ACTION ITEM:
Output every line below without omitting or altering anything.

^^^^^^^^^^^^^^^^

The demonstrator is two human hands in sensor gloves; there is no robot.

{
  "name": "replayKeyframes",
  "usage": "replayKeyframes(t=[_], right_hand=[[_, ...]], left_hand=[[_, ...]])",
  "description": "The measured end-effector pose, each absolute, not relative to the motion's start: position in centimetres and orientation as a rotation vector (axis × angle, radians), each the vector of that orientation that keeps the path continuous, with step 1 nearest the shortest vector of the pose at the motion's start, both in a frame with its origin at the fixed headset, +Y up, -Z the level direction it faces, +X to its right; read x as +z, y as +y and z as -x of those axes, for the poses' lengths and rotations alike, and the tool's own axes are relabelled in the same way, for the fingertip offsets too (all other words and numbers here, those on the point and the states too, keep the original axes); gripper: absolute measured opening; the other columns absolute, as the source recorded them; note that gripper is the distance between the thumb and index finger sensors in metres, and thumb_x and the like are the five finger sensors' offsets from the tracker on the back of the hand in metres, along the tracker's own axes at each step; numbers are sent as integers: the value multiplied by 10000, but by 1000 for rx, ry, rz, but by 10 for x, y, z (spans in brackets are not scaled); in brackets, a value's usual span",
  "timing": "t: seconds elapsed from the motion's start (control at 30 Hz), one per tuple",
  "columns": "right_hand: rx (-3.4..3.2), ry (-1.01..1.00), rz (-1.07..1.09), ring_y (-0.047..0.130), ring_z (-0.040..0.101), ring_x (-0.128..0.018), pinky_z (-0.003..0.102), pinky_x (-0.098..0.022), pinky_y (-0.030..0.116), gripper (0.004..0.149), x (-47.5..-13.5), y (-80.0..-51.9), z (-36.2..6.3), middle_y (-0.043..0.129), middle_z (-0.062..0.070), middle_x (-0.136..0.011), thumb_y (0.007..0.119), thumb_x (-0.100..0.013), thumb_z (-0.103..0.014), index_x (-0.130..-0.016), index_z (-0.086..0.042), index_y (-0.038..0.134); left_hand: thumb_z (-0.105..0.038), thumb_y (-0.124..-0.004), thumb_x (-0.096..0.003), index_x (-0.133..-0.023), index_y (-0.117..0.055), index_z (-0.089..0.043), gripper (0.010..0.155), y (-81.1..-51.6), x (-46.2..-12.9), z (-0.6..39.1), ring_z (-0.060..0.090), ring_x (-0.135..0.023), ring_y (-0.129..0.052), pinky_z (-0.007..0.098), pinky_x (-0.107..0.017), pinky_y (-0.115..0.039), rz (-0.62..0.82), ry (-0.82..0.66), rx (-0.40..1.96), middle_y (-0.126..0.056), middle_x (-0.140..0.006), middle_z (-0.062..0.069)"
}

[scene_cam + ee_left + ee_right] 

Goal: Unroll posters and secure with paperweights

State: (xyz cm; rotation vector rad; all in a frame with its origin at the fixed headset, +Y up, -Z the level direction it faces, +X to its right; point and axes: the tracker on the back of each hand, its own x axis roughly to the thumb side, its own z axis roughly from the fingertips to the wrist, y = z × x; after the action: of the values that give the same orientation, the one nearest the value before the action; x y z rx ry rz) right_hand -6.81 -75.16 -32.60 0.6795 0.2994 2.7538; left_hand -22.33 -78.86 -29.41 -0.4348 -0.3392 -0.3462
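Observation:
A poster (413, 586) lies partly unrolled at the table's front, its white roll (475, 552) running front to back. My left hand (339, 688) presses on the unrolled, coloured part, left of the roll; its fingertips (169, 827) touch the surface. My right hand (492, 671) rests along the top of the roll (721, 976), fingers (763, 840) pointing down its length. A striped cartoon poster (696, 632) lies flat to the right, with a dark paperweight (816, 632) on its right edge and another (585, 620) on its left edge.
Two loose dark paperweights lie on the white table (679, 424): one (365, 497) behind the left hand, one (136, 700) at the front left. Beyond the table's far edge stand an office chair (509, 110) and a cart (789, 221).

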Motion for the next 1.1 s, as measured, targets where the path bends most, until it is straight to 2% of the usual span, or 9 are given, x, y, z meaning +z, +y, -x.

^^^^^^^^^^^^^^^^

WRITTEN SOLUTION:
The demonstrator is two human hands in sensor gloves; there is no robot.

{
  "name": "replayKeyframes",
  "usage": "replayKeyframes(t=[_], right_hand=[[_, ...]], left_hand=[[_, ...]])",
  "description": "The measured end-effector pose, each absolute, not relative to the motion's start: position in centimetres and orientation as a rotation vector (axis × angle, radians), each the vector of that orientation that keeps the path continuous, with step 1 nearest the shortest vector of the pose at the motion's start, both in a frame with its origin at the fixed headset, +Y up, -Z the level direction it faces, +X to its right; read x as +z, y as +y and z as -x of those axes, for the poses' lengths and rotations alike, and the tool's own axes are relabelled in the same way, for the fingertip offsets too (all other words and numbers here, those on the point and the states too, keep the original axes); gripper: absolute measured opening; the other columns absolute, as the source recorded them; note that gripper is the distance between the thumb and index finger sensors in metres, and thumb_x and the like are the five finger sensors' offsets from the tracker on the back of the hand in metres, along the tracker's own axes at each step; numbers are sent as integers: the value multiplied by 10000, but by 1000 for rx, ry, rz, but by 10 for x, y, z (spans in brackets are not scaled); in brackets, a value's usual span",
  "timing": "t: seconds elapsed from the motion's start (control at 30 Hz), one per tuple",
  "columns": "right_hand: rx (-3.4..3.2), ry (-1.01..1.00), rz (-1.07..1.09), ring_y (-0.047..0.130), ring_z (-0.040..0.101), ring_x (-0.128..0.018), pinky_z (-0.003..0.102), pinky_x (-0.098..0.022), pinky_y (-0.030..0.116), gripper (0.004..0.149), x (-47.5..-13.5), y (-80.0..-51.9), z (-36.2..6.3), middle_y (-0.043..0.129), middle_z (-0.062..0.070), middle_x (-0.136..0.011), thumb_y (0.007..0.119), thumb_x (-0.100..0.013), thumb_z (-0.103..0.014), index_x (-0.130..-0.016), index_z (-0.086..0.042), index_y (-0.038..0.134); left_hand: thumb_z (-0.105..0.038), thumb_y (-0.124..-0.004), thumb_x (-0.096..0.003), index_x (-0.133..-0.023), index_y (-0.117..0.055), index_z (-0.089..0.043), gripper (0.010..0.155), y (-81.1..-51.6), x (-46.2..-12.9), z (-0.6..39.1), ring_z (-0.060..0.090), ring_x (-0.135..0.023), ring_y (-0.129..0.052), pinky_z (-0.007..0.098), pinky_x (-0.107..0.017), pinky_y (-0.115..0.039), rz (-0.62..0.82), ry (-0.82..0.66), rx (-0.40..1.96), middle_y (-0.126..0.056), middle_x (-0.140..0.006), middle_z (-0.062..0.069)"
}

[scene_cam + ee_left + ee_right] 

Goal: Unroll posters and secure with paperweights

State: (xyz cm; rotation vector rad; all in a frame with its origin at the fixed headset, +Y up, -Z the level direction it faces, +X to its right; point and axes: the tracker on the back of each hand, its own x axis roughly to the thumb side, its own z axis roughly from the fingertips to the wrist, y = z × x; after the action: of the values that give the same orientation, the one nearest the value before the action; x y z rx ry rz) right_hand -6.81 -75.16 -32.60 0.6795 0.2994 2.7538; left_hand -22.33 -78.86 -29.41 -0.4348 -0.3392 -0.3462
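Observation:
A poster (413, 586) lies partly unrolled at the table's front, its white roll (475, 552) running front to back. My left hand (339, 688) presses on the unrolled, coloured part, left of the roll; its fingertips (169, 827) touch the surface. My right hand (492, 671) rests along the top of the roll (721, 976), fingers (763, 840) pointing down its length. A striped cartoon poster (696, 632) lies flat to the right, with a dark paperweight (816, 632) on its right edge and another (585, 620) on its left edge.
Two loose dark paperweights lie on the white table (679, 424): one (365, 497) behind the left hand, one (136, 700) at the front left. Beyond the table's far edge stand an office chair (509, 110) and a cart (789, 221).
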
Motion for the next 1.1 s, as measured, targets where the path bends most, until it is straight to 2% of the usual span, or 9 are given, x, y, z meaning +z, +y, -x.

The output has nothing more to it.